**Work instruction:**
Your task is to copy every line of this material exactly.

Top of Stored data

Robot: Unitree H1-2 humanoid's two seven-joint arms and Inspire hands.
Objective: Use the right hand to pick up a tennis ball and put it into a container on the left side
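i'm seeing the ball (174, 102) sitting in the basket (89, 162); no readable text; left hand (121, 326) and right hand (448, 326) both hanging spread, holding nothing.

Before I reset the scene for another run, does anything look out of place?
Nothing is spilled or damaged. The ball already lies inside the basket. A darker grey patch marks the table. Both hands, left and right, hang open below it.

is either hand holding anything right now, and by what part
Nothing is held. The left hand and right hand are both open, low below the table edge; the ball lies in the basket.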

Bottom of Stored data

**Response for this exercise:**
Robot: Unitree H1-2 humanoid's two seven-joint arms and Inspire hands.
Objective: Use the right hand to pick up a tennis ball and put it into a container on the left side
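i'm seeing the ball (174, 102) sitting in the basket (89, 162); no readable text; left hand (121, 326) and right hand (448, 326) both hanging spread, holding nothing.

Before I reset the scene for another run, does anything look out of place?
Nothing is spilled or damaged. The ball already lies inside the basket. A darker grey patch marks the table. Both hands, left and right, hang open below it.

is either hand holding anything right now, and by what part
Nothing is held. The left hand and right hand are both open, low below the table edge; the ball lies in the basket.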

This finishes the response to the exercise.